В 1916 году Максимилиан Волошин, набросав эффектный портрет Эренбурга, заметил, что он «настолько „левобережен“ и „монпарнасен“, что одно его появление в других кварталах Парижа вызывает смуту и волнение прохожих»[347]. Тогдашние закоулки района Монпарнаса (хотя бы улицы Вожирар или Муфтар, по которой ночами носились стаи крыс) мало чем отличались от «правобережного» Бельвилля. Конечно, Эренбург и в 1916-м проводил время не с рабочими, его тогдашний мир — это мир левой, полунищей художественной и литературной богемы.
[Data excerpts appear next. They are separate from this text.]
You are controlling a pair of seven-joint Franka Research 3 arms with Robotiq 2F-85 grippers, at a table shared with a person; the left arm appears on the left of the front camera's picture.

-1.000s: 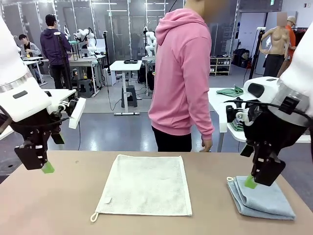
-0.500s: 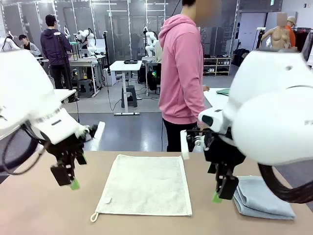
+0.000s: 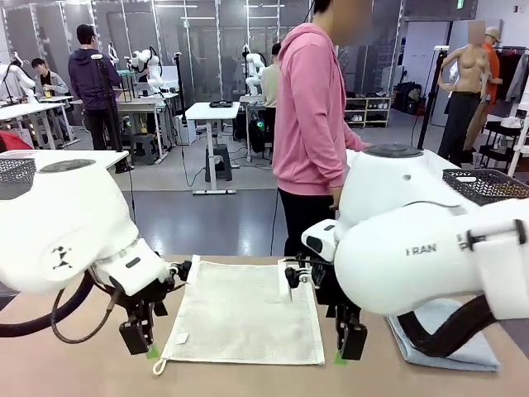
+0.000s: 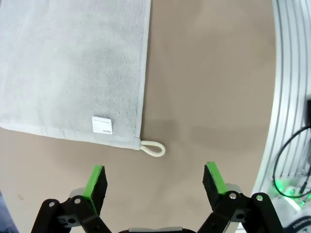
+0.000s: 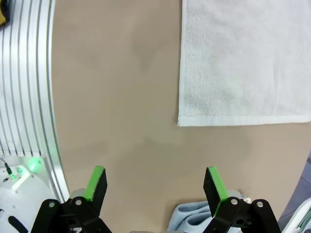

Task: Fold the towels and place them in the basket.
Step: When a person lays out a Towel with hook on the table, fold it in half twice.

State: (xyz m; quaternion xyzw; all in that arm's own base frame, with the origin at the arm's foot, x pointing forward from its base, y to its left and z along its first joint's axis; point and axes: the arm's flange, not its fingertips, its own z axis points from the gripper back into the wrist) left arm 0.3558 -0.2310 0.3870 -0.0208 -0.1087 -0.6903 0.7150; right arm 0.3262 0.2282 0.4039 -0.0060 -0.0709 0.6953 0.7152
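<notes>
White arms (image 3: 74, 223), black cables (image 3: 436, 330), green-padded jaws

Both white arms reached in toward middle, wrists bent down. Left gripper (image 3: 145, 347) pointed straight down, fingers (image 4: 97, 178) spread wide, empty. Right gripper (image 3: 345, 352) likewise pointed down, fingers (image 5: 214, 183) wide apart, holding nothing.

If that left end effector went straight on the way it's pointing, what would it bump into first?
The left end effector would probably meet bare table first, just beside the loop corner of the cream towel; depth is hard to judge.
</notes>
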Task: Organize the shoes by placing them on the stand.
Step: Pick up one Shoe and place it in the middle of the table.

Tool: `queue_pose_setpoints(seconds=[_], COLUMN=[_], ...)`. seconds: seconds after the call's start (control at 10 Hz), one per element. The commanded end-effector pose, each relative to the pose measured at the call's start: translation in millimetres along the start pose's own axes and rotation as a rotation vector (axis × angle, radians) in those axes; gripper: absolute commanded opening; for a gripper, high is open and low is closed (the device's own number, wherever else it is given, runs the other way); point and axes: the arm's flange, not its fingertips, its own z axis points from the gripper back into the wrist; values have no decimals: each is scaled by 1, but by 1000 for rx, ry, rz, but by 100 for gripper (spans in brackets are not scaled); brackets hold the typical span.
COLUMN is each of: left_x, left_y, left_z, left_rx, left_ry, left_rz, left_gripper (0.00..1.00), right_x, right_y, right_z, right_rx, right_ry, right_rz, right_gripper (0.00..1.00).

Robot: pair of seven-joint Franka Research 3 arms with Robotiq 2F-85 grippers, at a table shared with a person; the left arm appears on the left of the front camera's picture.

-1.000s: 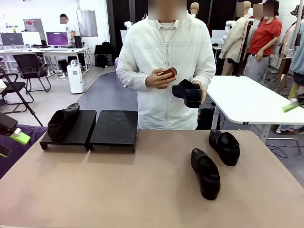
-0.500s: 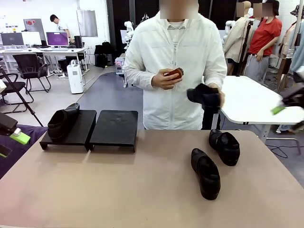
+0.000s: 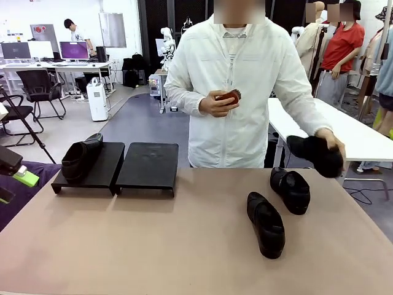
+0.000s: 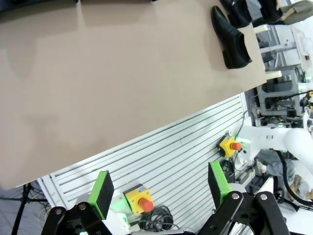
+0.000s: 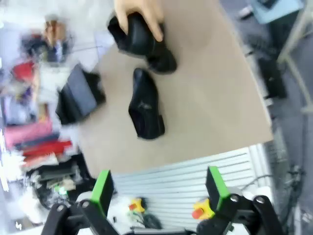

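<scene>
The black stand (image 3: pixel 147 165) sits at the table's far left, with one black shoe (image 3: pixel 81 157) on its left panel. Two shoes lie on the tabletop at the right, one nearer me (image 3: pixel 265 224) and one farther back (image 3: pixel 290 189). A person's hand holds another shoe (image 3: pixel 316 155) low over the far right edge. In the right wrist view that held shoe (image 5: pixel 134 32) is above a lying shoe (image 5: pixel 145 105). My left gripper (image 3: pixel 13 186) hangs open off the table's left side, and its wrist view (image 4: pixel 160 188) shows nothing between the fingers. My right gripper (image 5: pixel 159 190) is open and empty, high above the table.
The person stands at the far side and holds a brown brush (image 3: pixel 228 96) in the other hand. The tan tabletop (image 3: pixel 153 239) is bare in the middle and front. A white table (image 3: pixel 362 138) stands behind on the right. The left wrist view also shows a shoe (image 4: pixel 232 36) near the table's edge.
The person has stepped right and lowered the held shoe from chest height to the table's far right edge. The shoes on the table and stand have not moved.
</scene>
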Motion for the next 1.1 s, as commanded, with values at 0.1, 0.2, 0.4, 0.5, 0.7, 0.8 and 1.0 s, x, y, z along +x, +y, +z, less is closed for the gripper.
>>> queue_pose_setpoints(seconds=[0.1, 0.2, 0.4, 0.5, 0.7, 0.8, 1.0], left_x=[-1, -1, -1, -1, -1, -1, -1], left_y=[2, 2, 2, 2, 2, 2, 2], left_z=[2, 2, 2, 2, 2, 2, 2], left_rx=[-17, -17, -17, -17, -17, -17, -17], left_ry=[1, 1, 1, 1, 1, 1, 1], left_rz=[-12, -12, -12, -12, -12, -12, -12], left_gripper=[100, 100, 100, 100, 100, 100, 100], right_x=[-15, -23, -32, -34, -34, -30, -13], right_y=[-33, -43, -53, -54, -44, -29, 26], right_z=[26, 33, 38, 38, 30, 16, -50], right_rx=[-23, -17, -8, -5, -29, -38, -117], right_ry=[-69, -78, -92, -91, -67, -37, 80], right_rz=[-150, -160, -166, -162, -135, -85, 50], right_gripper=[100, 100, 100, 100, 100, 100, 100])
В 1920-е годы территориально этот мир не сместился и социально не слишком возвысился, хотя материальное положение самого Эренбурга и стало куда более прочным, чем в 1916-м. Ночной бал на Монпарнасе, на который собрался Илья Эренбург в 1929-м, проходил, однако, в условиях, которые никто не назовет фешенебельными. Один такой бал описан в очерке «Париж днем и ночью»:
«Всю ночь продолжаются танцы в душной, переполненной полуподвальной зале. Много знакомых фигур живущих в Париже или временно „гастролирующих русских художников“ — здесь и Ларионов, давно осевший во Франции и ныне стоящий во главе „Союза русских художников“, травимого эмигрантской прессой за „советскую ориентацию“, Марк Шагал, переехавший из Берлина после своих берлинских триумфов, Илья Эренбург, слегка сутулый и слегка иронический, Зданевич — поэт-футурист „заумного“ толка, офранцузившиеся скульпторы Липщиц и Мещанинов и еще много других»[348].
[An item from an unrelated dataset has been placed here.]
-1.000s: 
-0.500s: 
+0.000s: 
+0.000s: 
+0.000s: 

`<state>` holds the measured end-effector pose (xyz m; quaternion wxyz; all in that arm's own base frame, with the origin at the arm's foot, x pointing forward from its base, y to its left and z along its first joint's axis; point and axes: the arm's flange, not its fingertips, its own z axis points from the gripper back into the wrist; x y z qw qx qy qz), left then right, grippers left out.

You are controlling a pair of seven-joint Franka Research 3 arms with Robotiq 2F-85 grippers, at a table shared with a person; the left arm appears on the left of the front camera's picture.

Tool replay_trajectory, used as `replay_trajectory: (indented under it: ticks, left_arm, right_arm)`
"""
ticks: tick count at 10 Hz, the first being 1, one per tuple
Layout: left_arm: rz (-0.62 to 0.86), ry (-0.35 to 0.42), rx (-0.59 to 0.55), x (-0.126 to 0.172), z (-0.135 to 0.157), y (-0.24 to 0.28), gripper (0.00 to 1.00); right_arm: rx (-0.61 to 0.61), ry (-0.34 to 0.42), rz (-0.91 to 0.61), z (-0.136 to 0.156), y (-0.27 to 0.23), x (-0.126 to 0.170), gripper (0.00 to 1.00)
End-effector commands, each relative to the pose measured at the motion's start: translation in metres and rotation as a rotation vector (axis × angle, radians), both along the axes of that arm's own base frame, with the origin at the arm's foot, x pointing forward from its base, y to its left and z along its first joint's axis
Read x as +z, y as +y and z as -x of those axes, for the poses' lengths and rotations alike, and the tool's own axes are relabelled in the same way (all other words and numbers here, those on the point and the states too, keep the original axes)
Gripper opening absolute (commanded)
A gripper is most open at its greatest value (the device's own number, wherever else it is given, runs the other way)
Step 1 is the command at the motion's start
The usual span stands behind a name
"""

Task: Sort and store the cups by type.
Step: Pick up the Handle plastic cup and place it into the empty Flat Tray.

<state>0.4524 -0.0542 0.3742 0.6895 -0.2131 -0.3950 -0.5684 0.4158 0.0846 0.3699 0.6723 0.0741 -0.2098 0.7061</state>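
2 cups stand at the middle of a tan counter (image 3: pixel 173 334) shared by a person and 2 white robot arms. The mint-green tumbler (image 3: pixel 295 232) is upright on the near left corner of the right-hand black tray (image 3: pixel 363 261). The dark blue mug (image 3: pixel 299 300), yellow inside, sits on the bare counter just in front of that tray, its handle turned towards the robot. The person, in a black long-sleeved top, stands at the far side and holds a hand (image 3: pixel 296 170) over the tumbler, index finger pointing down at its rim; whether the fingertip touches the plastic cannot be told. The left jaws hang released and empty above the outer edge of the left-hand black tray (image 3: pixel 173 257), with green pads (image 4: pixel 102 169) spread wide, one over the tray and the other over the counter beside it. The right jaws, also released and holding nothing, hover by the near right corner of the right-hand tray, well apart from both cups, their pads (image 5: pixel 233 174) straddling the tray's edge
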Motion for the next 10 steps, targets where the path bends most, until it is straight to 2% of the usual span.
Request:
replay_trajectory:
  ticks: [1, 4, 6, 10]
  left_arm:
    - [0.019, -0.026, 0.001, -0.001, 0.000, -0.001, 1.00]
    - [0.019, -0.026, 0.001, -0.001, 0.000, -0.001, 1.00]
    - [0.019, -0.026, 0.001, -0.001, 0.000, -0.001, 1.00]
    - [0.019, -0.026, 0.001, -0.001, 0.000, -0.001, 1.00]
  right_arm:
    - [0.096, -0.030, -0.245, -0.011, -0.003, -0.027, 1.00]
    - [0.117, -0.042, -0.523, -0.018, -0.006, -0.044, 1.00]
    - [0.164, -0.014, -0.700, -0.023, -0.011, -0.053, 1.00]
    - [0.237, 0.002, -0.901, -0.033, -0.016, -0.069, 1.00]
Сегодняшние читатели представляют звезд вроде Шагала и Липшица в самом центре парижского бомонда, но в 1920-е и начале 1930-х они были еще совсем не так прославлены и богаты. Тем паче Илья Эренбург, особенно — в пору кризиса. О. Г. Савич в конце 1931-го откровенно писал о парижской жизни московскому писателю Лидину: «Зубы лежат на полке и стучат о полку. Рядом лежат эренбурговские и тоже стучат. Стучит весь Монпарнас»[349]. Танцам это, правда, не мешало.